Find the line containing "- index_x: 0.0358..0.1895" in the data below, then output that line and each one after it exactly, with nothing else.

◇ ◇ ◇ ◇ ◇ ◇ ◇

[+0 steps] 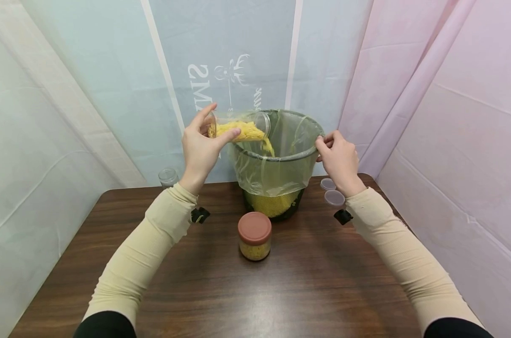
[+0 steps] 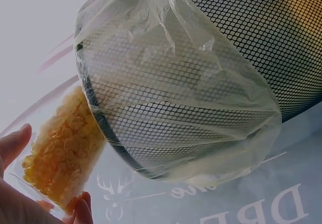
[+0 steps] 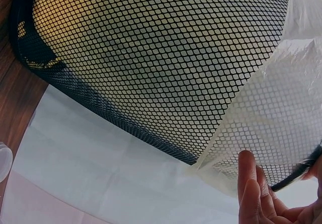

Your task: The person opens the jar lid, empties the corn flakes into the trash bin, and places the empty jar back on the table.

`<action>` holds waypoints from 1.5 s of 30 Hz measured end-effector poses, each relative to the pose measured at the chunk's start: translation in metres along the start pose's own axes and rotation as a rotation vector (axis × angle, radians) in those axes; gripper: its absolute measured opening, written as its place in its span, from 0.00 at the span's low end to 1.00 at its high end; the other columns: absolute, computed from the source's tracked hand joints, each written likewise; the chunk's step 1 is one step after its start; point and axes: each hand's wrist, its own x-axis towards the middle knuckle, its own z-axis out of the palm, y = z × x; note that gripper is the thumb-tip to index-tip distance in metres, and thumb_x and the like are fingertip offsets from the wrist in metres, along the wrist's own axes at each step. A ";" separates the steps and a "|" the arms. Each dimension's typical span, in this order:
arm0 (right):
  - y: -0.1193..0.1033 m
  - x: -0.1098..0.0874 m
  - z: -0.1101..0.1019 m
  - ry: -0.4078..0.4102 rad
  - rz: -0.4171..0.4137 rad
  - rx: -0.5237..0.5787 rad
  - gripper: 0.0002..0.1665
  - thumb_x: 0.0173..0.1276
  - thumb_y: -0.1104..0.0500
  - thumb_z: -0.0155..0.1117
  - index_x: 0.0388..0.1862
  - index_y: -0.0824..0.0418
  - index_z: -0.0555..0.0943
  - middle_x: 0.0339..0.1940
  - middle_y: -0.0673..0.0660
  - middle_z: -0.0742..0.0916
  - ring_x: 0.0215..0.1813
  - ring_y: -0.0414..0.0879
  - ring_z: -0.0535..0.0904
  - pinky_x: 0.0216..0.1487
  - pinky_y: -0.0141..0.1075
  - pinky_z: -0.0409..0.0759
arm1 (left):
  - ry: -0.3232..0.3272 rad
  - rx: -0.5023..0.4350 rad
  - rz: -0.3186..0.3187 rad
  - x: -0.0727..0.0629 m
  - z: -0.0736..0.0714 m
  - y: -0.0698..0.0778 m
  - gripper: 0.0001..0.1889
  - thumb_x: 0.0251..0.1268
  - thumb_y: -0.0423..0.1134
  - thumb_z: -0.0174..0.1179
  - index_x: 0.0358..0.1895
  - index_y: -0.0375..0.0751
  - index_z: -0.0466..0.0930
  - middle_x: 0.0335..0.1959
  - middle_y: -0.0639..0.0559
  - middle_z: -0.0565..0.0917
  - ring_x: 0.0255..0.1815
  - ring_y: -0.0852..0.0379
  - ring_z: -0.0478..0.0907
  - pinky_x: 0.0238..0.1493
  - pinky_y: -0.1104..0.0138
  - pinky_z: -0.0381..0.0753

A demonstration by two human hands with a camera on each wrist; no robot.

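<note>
My left hand [image 1: 202, 145] grips a clear jar [image 1: 243, 126] of yellow flakes, tipped on its side over the rim of a black mesh wastebasket [image 1: 274, 204]. Yellow flakes [image 1: 268, 146] spill from the jar's mouth into the basket. A thin pale plastic liner [image 1: 276, 173] is folded over the basket's rim and hangs down outside. On the right side, my right hand [image 1: 339, 157] pinches the rim and liner between thumb and fingers. In the left wrist view the flakes [image 2: 65, 148] fill much of the jar beside the basket's dark rim.
In front of the basket stands a jar with a reddish lid [image 1: 254, 236]. An uncapped glass jar [image 1: 168, 177] is at the back left of the brown table [image 1: 255, 300]. Two clear round lids [image 1: 334, 197] lie near my right wrist. Fabric curtains [image 1: 331, 56] close in behind.
</note>
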 end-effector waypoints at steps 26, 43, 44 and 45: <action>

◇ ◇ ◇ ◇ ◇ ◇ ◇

## Answer to this task
  - index_x: 0.0358..0.1895
  - index_y: -0.0375..0.0751
  - index_z: -0.0466..0.0930
  - middle_x: 0.0335..0.1959
  - middle_y: -0.0639..0.0559
  - middle_z: -0.0565..0.0917
  - ring_x: 0.0255..0.1815
  - ring_y: -0.0852..0.0379
  - ring_z: -0.0478..0.0907
  - pinky_x: 0.0238..0.1493
  - pinky_y: -0.1104..0.0138
  - pinky_z: -0.0381..0.0753

A demonstration by two human hands with a camera on each wrist; no robot.

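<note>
My left hand [image 1: 202, 145] grips a clear jar [image 1: 243, 126] of yellow flakes, tipped on its side over the rim of a black mesh wastebasket [image 1: 274, 204]. Yellow flakes [image 1: 268, 146] spill from the jar's mouth into the basket. A thin pale plastic liner [image 1: 276, 173] is folded over the basket's rim and hangs down outside. On the right side, my right hand [image 1: 339, 157] pinches the rim and liner between thumb and fingers. In the left wrist view the flakes [image 2: 65, 148] fill much of the jar beside the basket's dark rim.
In front of the basket stands a jar with a reddish lid [image 1: 254, 236]. An uncapped glass jar [image 1: 168, 177] is at the back left of the brown table [image 1: 255, 300]. Two clear round lids [image 1: 334, 197] lie near my right wrist. Fabric curtains [image 1: 331, 56] close in behind.
</note>
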 end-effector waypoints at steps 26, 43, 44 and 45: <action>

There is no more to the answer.